(adsbygoogle = window.adsbygoogle || []).push({}); 1. The problem statement, all variables and given/known data

Prove that N X N is denumerable and provide a bijective function (also prove that the function is bijective)

2. Relevant equations

Cantor's Diagonalization argument

3. The attempt at a solution

My teacher provided a full solution, but it is in coming up with the function which is where I get stumped. He provides this algorithm:

For (a,b) proceeding (c,d) in the list, we list (a,b) following this algorithm

i) Either a + b < c + d

ii) or if a + b = c + d, a < c

note if a + b = c + d, and a = c, then b = d.

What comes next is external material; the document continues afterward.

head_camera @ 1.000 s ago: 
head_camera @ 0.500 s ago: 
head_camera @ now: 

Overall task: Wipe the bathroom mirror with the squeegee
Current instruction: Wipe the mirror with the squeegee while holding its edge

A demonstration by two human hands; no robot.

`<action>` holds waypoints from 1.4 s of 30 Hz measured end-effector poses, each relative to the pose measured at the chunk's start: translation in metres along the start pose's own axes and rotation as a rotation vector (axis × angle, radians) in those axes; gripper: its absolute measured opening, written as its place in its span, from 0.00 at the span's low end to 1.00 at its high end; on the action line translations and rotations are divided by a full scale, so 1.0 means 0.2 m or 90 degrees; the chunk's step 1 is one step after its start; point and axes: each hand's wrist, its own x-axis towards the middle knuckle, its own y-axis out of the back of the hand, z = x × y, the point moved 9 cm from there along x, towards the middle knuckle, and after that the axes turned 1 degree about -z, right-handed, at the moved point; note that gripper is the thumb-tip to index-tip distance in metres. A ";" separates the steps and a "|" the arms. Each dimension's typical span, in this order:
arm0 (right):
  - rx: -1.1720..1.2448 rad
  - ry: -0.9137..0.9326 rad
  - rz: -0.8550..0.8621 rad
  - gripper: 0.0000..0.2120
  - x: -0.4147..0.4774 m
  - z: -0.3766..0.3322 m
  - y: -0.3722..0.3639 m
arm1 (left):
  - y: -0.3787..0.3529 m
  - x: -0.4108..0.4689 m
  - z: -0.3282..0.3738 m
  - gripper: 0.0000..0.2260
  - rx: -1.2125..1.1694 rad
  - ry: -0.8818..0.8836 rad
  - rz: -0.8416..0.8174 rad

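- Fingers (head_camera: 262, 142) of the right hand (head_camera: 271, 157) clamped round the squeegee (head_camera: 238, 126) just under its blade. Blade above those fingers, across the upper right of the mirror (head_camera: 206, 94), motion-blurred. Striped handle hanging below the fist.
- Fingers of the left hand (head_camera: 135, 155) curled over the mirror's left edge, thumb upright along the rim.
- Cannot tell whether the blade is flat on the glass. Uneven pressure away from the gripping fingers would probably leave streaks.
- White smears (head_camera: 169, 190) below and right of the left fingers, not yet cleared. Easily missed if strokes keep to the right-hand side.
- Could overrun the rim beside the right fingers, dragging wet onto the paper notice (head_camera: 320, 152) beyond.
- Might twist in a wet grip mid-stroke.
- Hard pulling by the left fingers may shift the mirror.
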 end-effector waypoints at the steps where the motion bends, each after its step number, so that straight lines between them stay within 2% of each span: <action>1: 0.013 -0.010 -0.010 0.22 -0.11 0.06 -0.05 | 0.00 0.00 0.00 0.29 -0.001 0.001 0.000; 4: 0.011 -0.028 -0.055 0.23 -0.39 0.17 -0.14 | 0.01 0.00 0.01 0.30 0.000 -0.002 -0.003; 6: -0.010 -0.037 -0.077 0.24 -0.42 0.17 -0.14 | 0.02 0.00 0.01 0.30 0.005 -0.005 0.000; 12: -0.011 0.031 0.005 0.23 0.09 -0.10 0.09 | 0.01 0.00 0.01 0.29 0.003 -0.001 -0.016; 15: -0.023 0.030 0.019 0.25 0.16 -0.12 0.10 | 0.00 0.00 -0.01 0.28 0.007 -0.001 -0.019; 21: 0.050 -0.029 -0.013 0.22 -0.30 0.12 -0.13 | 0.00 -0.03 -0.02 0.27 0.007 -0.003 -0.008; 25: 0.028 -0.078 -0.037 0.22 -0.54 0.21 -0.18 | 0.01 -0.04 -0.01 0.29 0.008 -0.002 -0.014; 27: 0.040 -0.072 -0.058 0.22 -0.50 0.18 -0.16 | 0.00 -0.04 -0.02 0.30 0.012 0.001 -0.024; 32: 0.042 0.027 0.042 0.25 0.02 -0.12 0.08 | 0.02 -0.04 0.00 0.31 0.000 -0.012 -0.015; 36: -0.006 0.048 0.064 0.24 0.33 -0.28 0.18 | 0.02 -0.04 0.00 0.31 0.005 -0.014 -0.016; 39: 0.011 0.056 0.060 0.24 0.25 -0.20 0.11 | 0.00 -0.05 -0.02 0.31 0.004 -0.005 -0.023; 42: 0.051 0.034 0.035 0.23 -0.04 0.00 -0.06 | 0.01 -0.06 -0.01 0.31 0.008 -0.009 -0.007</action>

He goes on to list the pairs following the algorithm:

(1,1);

(1,2),(2,1);

(1,3),(2,2),(3,1);

...

(1,a+b - 2),(2,a+b-3),...,(a+b-2,1);

(1,a+b-1),(2,a+b-2),...(a-1,b+1),(a,b);

Then if k is the step belonging to where the pair is in the list (with k belonging to N), then

k = 1 + 2 + 3 + ... + a + b - 2 + a = (a + b - 2)(a + b - 1)/2 + a

I get that induction is used in the last point, and we are summing all the pairs. The only thing I don't understand is how we know that a + b - 2 is always the number of terms in the "group" of numbers following the "group" containing (a,b). I can see when I plug in some arbitrary a,b, that yes, it does end up that way. But I want it to be a bit more rigorous than that.

Any insights? Thanks!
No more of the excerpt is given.